Maybe the problem is that the literal size of Detroit (and her buildings), simply don’t leave room for small plans, for a mass movement of small renovations, small businesses, small ideas. There is too much empty space yearning to be filled, too many empty homes aching for a over-arching solution, too many hollow skyscrapers– we have 99 problems, but space ain’t one. Detroit was born, built, boomed and busted all on big, speculative ideas that skipped the boring, tidious, and sometimes small steps that become a big idea, the big movement, the revolution. But isn’t that distinctly American? We want our places– like our civic religion– to be big, grandiose, fast. There’s a reason why rags-to-riches stories grip Americans today the same way they did in the Gilded Age.

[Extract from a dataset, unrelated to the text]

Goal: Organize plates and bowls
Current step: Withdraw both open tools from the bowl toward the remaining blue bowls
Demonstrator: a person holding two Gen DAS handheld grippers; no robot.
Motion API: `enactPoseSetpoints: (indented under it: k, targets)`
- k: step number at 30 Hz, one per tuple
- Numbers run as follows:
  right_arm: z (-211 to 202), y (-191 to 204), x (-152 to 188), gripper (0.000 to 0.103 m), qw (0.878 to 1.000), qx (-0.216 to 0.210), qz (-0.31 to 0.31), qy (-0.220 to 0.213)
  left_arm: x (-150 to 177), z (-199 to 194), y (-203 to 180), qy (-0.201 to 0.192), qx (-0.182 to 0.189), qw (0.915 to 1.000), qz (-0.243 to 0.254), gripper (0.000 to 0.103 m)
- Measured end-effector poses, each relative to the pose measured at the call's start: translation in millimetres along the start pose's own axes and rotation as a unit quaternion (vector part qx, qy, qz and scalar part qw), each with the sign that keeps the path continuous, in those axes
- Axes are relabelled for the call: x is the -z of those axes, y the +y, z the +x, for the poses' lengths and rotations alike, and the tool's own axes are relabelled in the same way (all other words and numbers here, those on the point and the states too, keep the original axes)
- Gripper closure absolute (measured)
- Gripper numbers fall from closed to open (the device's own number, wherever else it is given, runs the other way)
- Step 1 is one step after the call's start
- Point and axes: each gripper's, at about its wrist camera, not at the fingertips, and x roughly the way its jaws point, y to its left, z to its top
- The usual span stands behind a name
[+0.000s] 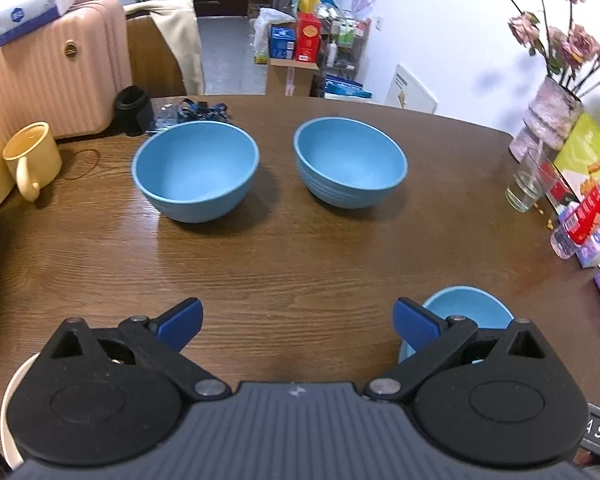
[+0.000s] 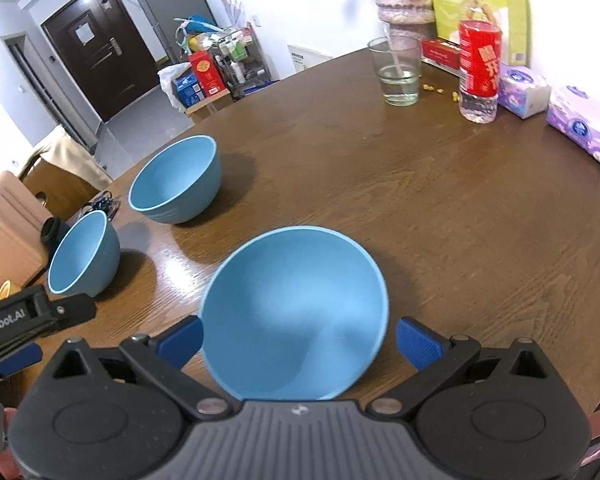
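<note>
Bowls sit apart on the table (image 1: 284, 248), 3 unstacked, so the right gripper (image 2: 298, 342) straddles the nearest bowl (image 2: 296, 316) wide open, gripping nothing, while the left gripper (image 1: 298, 320) hangs open and empty.

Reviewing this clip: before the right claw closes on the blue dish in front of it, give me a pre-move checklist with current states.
1. Right claw open: ok.
2. Nearest blue dish between its fingers: ok, roughly centred.
3. Fingers touching the dish rim: cannot tell.
4. Left claw open and holding nothing: ok.
5. Two blue bowls upright, apart, empty for stacking: ok.
6. Glass and bottle far from the dish: ok.
</note>
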Motion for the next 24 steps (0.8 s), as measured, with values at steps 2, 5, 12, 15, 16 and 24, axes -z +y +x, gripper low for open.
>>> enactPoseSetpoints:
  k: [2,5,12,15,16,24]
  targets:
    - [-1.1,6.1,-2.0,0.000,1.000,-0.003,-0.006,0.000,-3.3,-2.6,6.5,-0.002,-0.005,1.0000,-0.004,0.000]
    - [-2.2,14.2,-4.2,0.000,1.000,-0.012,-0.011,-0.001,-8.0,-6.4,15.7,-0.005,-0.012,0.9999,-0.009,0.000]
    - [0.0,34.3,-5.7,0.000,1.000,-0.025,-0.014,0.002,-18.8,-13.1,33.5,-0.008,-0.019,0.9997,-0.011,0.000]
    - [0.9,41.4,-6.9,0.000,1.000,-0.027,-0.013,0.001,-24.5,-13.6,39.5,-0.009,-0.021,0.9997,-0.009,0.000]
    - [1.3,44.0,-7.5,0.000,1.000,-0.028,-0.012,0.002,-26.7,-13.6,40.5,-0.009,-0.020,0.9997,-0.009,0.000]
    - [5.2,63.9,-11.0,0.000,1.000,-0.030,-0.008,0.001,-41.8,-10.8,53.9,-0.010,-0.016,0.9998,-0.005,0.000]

Our architecture, our spaces, our cities, our suburbs, even our speech is laced with the idea that anything is possible in America, even when maybe its not. The things we build– everything from our houses, to freeway overpasses, to shopping malls and national parks– are shrouded in the big idea that we, as humans, could change our country into something perfect, seemingly overnight. From the popularity of the suburban retreat to the National Parks System (and the highways that bring you there!), Americans fell in love with the idea that you could just build your way into the perfect future, and fast. The tedious, generations-long process of creating strong neighborhoods in the city was dismissed for the cheap construction of a GI-house in the suburbs that popped up nearly overnight. The American Dream, Manifest Destiny, all lead to this foregone conclusion, but from the mid-century until now, we finally had the means to do it.
And I’m not immune to this wanderlust, to the idea that just a new place, a new environment, a new climate, a new culture could transend me from my everyday, colloquial self into everything I dream of being– overnight. It’s why I went to England when I was 20, hoping the change of scenery would shift something inside of me. Being in England changed nothing, but the everyday acts of drawing on the Tube and in the V&A did. Those acts were not as glamorous or immediate as getting out of a Taxi and staring up at the Victorian flat I was going to live in, but they mattered. Every drizzly walk to church, every ten minute wait on the platform, every calorie of croissant consumed mattered more than big, dreamy moment of getting off the plane. Place shaped me, I knew, and I know. But it is what you do in that place that matters.
Every day I ask myself, will I stay in Detroit? Will others like me (for better or worse), fall in love with Detroit and rent out her shiny new soft-lofts? Can gentrification come and then leave behind it a more equitable city? I hope so. But I hope the small ideas, small acts, small kindnesses and small people don’t get left out of Detroit’s big future.